Some things I just shined on. Example: eating dinner and no one ever talked. One night, out of the blue, my dad just said “No.” and went on eating. We all stopped and I asked him “No what?”. He continued to ate and said “just no.”. Obviously he was having an internal conversation and had made a decision but didn’t want to talk about it. So we just let it go.

Other things were a bit more difficult to shine on. We lived on a cul-de-sac and one day a car was turning around and just paused in front of our house. Dad freaked out, running outside yelling at them to get out of here. Kinda hard to shine something like that on. We got him calmed down and pointed out it was likely someone just checking out the neighborhood or looking for an address. But he didn’t want to believe that so we didn’t push it.

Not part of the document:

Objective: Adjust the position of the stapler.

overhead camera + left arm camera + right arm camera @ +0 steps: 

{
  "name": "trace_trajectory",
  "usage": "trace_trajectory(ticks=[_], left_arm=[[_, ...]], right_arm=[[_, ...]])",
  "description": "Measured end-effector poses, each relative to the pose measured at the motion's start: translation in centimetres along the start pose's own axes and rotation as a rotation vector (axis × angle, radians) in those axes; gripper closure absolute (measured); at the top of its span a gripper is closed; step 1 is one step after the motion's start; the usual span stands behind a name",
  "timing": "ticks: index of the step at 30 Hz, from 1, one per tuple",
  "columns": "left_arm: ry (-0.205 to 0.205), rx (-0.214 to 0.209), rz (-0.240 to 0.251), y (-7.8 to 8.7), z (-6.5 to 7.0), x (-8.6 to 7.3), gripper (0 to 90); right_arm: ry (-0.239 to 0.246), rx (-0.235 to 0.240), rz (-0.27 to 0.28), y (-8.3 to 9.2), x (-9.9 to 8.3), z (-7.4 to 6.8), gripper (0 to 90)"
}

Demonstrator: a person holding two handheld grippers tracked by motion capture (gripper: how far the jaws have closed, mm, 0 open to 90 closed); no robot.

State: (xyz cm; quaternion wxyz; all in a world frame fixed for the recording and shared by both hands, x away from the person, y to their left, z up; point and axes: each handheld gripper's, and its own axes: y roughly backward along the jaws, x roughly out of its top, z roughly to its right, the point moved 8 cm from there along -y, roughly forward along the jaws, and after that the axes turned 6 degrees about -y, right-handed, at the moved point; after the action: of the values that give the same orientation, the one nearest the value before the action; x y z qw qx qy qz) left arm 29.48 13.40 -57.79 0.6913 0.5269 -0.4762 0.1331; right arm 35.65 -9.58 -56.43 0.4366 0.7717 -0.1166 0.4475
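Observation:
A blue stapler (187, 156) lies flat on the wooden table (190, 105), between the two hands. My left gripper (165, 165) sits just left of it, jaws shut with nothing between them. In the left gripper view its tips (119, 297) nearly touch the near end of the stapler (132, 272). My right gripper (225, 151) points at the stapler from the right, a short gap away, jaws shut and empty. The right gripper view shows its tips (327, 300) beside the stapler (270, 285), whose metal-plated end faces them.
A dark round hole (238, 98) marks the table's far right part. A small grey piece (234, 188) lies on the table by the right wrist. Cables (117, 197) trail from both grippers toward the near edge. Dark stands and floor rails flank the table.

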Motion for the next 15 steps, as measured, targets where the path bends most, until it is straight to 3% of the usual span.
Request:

The harder part comes on what to do for the long term. Dad needed help, but refused to admit it. We (mom, bro, and I) went to see a psychiatrist who really felt he needed help too. But because he wasn’t violent and really didn’t present any immediate threat we couldn’t get him committed. We did talk dad into going one time. The Dr. prescribed some pills but dad walked away feeling the Dr. was a quack. The pills remained untouched. Eventually I turned 18 and moved out. Mom divorced him and he spiraled down to where he was living in a tent at the state park. Eventually he pulled himself back up to at least where he could hold a job and support himself. But it was difficult to watch.